How to track quality and reputation of participants in a translation system.

Ovrview

Three broad categories:

  • the internet itself (external links of docs into your system, external discussions of content on your system)
  • editorial or top-down reputation tracking, you have "superusers" that supervise or police system activity, an editor vs author division of labor
  • user-mediated reputation tracking, with large numbers of users voting on activity or documents

There's not really a single answer to the question, each method has strengths of weaknesses, using a combination is usually best.

User-mediated

The simplest system is a user-mediated system. Give users a means of measuring interest: thumbs up/down for example where thumbs up means I am interested/want to see more of this document. You aggregate the votes and look at percentages, you could see if there are clusters of votes from an IP subnet or in a short period of time then maybe folks are trying to game the system but if they are distrubited then you can have some faith that the votes are representative of users' real responses. Yes, No, Block for sample choices, you don't want to give users too many choices. (Block = this is junk or spam and I don't want to see anything like this ever again) Yes (a plus sign) doesn't mean this si the best translator in the world, just as No (a minus sign) doesn't mean they are the worst in the world, just that you like or dislike the particular piece of content. Block (red circle with diagonal line) would be used to bar certain content or contributors.

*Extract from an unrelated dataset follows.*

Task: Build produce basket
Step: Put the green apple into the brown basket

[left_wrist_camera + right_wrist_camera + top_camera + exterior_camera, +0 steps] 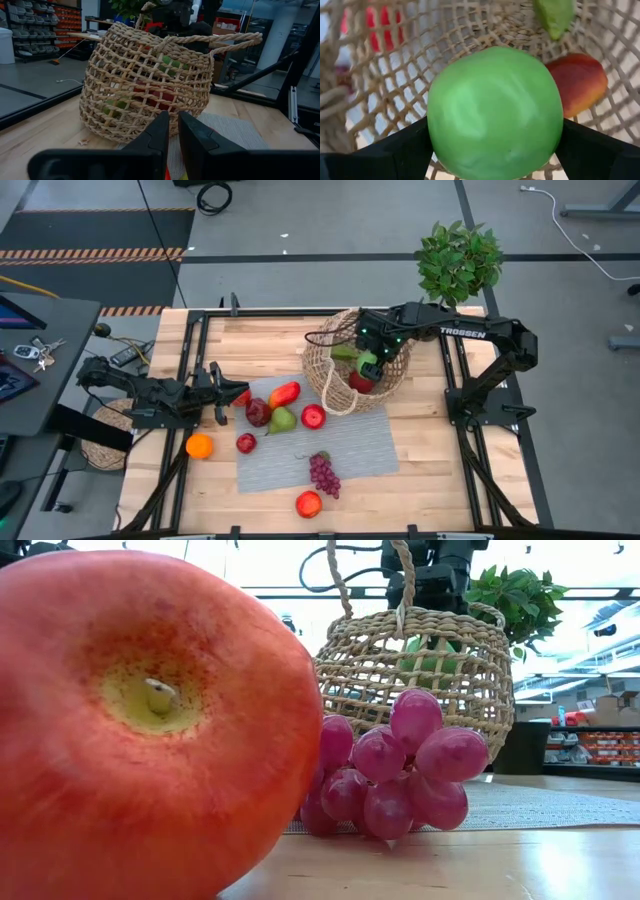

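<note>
Several pcs of produce are left on the table (430, 470), so the job is judged well short of done. Nearest the lower edge of the high view, a red-orange apple (308, 503) and purple grapes (323, 472) are seen. Farther up, on the grey mat (360, 445), a small red fruit (246, 443), green pear (282, 420), red apple (313, 416), dark red fruit (258, 412) and a red-orange pepper (285, 393) are laid; an orange (199, 445) sits off the mat at left. The left hand (218, 393) is held low at mid-left, just beside that cluster, fingers (152, 137) pressed nearly together, nothing seen pinched. Farthest, upper centre, the basket (325, 375) is tipped toward the mat; at least a red-orange fruit (580, 82) and a green pc (554, 17) are already inside. The right hand (368, 365) is reached into it, a round green fruit (495, 112) pinched betw. its fingers, not yet released. Approx. nine pcs remain outside.
</note>
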Action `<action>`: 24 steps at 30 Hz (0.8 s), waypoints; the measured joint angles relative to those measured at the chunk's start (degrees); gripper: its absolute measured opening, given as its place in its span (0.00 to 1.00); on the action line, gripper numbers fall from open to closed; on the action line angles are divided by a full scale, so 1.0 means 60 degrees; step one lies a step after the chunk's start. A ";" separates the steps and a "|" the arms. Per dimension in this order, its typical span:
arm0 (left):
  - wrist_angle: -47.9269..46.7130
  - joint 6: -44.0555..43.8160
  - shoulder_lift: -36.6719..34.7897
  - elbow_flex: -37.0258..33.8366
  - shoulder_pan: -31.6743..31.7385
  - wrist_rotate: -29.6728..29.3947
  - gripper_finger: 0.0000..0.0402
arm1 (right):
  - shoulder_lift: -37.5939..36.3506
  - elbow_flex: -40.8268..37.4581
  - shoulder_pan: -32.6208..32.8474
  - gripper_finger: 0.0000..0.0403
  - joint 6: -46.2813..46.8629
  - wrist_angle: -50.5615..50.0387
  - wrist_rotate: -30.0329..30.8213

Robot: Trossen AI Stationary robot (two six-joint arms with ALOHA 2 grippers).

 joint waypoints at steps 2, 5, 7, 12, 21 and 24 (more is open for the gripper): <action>0.0002 -0.0001 -0.0001 0.0000 0.0001 0.0000 0.12 | 0.0000 0.0000 0.0000 0.91 0.0044 0.0001 0.0087; 0.0002 0.0000 0.0000 0.0000 -0.0002 0.0000 0.12 | 0.0000 0.0000 0.0004 0.91 -0.0009 0.0042 0.0191; 0.0001 -0.0002 0.0002 -0.0003 -0.0002 0.0000 0.12 | 0.0000 0.0000 0.0007 0.91 -0.0027 0.0106 0.0477; -0.0001 -0.0002 -0.0001 0.0000 -0.0002 -0.0003 0.12 | 0.0000 0.0000 0.0000 0.91 -0.0423 0.0258 0.0580; 0.0001 -0.0002 0.0000 0.0000 -0.0002 0.0000 0.12 | 0.0000 0.0000 0.0018 0.91 -0.0361 0.0632 0.1243; 0.0000 -0.0002 -0.0001 -0.0003 -0.0002 -0.0002 0.12 | 0.0000 0.0000 -0.0027 0.92 -0.0232 0.0732 0.1577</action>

Sometimes it's not clear if they are voting on how interesting the original article is, or whether they are voting on the translation itself. No matter how clear the symbol is, you need (localized!) explanations, perhaps a tooltip: Rate this translation, NOT the article content. You want to make it very easy for people to vote, allow people to vote by IP or cookie or something without requiring them to register. You want to look for statistically significant patterns (similar IPS, geolocation services show geographical clusters) to weed out efforts to stack the vote. You should expect more votes when an article is first published, but too many votes in a short period of tip is also a tip-off.

Subjective quality (1-5 star scale) becomes harder; what's the difference between a 3 and a 4? But people can rate something on the extremes. Hence we use the simple options (say up arrow = we like it a lot, add articles from this translator to my favorites list, down arrow = remove this translator's articles from my list) Suppose you're picky, the system will blacklist people for you, but not necessarily everyone. The system can give weight to the systemwide average.

You can just collect votes and not act on it for awhile, until you have a lot of data, then start implementing filters based on that, or you can let the users create filters such as "if a translator gets more than 10 negative votes, don't show them".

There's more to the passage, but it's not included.